Veig II wyposażony jest w jednolity, ciemnozielony tropik, soczyście pomarańczową sypialnię oraz cztery, stosunkowo długie, jaskrawo pomarańczowe odciągi, których demontaż ze względu na ich walory kolorystyczne stanowi pierwszą czynność obsługową, której dokonuję. O ile zamknięty namiot bardzo dobrze komponuje się w terenie zielonym, o tyle pomarańczowa sypialnia z niezrozumiałą dla mnie lubością kultywowana od lat w namiotach Fjord Nansen, w mojej ocenie stanowi przysłowiowy strzał w kolano. Sam jej kolor jest wprawdzie fluoroscencyjnie przepiękny i zapewne w czasach starożytnego Egiptu sam bóg Ra przyodziewał by się weń bardzo chętnie, stanowi to jednak marne pocieszenie w leśnym ostępie, gdzie otwarcie przedsionków Veiga jest optycznie równoznaczne z rozpaleniem góralskiej watry.
Producent zapewne mógłby bez trudności zaoferować do wyboru bardziej stonowaną wersję, po prostu szyjąc trochę zielonych sypialni, ale jakoś tego nie robi. Chociażby przykład Tromvika dowodzi, że można zrezygnować z koloru pomarańczowego, a świat mimo wszystko istnieje nadal.
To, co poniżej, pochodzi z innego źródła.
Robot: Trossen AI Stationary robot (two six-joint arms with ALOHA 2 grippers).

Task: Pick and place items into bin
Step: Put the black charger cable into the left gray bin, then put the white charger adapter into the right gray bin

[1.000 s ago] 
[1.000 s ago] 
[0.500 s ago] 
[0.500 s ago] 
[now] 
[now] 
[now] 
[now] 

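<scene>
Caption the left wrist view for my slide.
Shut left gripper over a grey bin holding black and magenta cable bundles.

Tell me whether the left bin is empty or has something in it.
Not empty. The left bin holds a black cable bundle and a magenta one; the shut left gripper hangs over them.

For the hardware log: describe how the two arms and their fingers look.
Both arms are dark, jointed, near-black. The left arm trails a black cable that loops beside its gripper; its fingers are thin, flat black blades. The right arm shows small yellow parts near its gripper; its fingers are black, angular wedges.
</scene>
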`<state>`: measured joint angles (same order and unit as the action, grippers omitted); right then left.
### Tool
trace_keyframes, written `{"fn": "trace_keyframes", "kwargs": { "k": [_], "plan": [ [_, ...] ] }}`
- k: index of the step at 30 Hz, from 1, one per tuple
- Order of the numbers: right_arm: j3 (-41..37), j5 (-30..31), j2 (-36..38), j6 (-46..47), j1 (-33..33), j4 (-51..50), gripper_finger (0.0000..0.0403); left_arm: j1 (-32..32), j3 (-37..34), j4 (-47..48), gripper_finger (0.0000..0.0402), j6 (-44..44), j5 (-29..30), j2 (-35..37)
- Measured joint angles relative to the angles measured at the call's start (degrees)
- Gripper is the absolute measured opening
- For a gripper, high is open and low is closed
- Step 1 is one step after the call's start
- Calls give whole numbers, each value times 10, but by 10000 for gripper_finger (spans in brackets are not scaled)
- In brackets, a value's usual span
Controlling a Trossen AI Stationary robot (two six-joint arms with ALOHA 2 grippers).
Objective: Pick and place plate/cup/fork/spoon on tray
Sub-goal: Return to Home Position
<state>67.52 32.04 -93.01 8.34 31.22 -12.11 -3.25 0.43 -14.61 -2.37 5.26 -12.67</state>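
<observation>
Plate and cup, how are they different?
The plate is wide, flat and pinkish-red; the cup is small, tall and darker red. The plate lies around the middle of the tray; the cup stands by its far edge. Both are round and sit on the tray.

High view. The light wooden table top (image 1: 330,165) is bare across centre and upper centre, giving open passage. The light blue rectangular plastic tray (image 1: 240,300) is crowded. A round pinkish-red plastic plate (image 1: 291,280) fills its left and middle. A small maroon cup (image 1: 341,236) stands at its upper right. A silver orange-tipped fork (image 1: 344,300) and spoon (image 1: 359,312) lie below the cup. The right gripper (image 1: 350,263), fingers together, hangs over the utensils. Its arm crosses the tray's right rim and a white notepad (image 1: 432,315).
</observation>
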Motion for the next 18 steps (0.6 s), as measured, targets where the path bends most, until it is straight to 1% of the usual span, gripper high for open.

Ciśnie mi się tu jeszcze sporo złośliwości w tej sprawie, wprost proporcjonalnych do mojego przekonania, że bezsensownie obniża się walory użytkowe bardzo przyzwoitego produktu. Dalszych utyskiwań kolorystycznych jednak poniecham, bo być może jestem jakimś wyjątkiem, a przytłaczająca większość osób decyduje się na zakup Veiga właśnie ze względu na jego wewnętrzną jaskrawość, a do tego istnieją jakieś badania trend ten potwierdzające. W co osobiście szczerze wątpię.


Waga

Tromvik II 10/10
Veig II 8/10

Kolejnym branym przeze mnie pod uwagę kryterium jest waga kompletnego namiotu. Element ten jest szczególnie ważki ze względu na fakt, że jak już wspomniałem, wszystko niosę na własnych plecach. Osoby które podróżują podobnie wiedzą, że zaledwie jeden dołożony w mniej sprzyjających okolicznościach kilogram, może zamienić wędrówkę w egzemplifikację drogi krzyżowej. Każdy kto w to wątpi, a jeszcze nie spróbował, koniecznie powinien, a niewątpliwie zostanie cudownie uzdrowiony ze swych przekonań, podobnie jak i ja sam niegdyś zostałem.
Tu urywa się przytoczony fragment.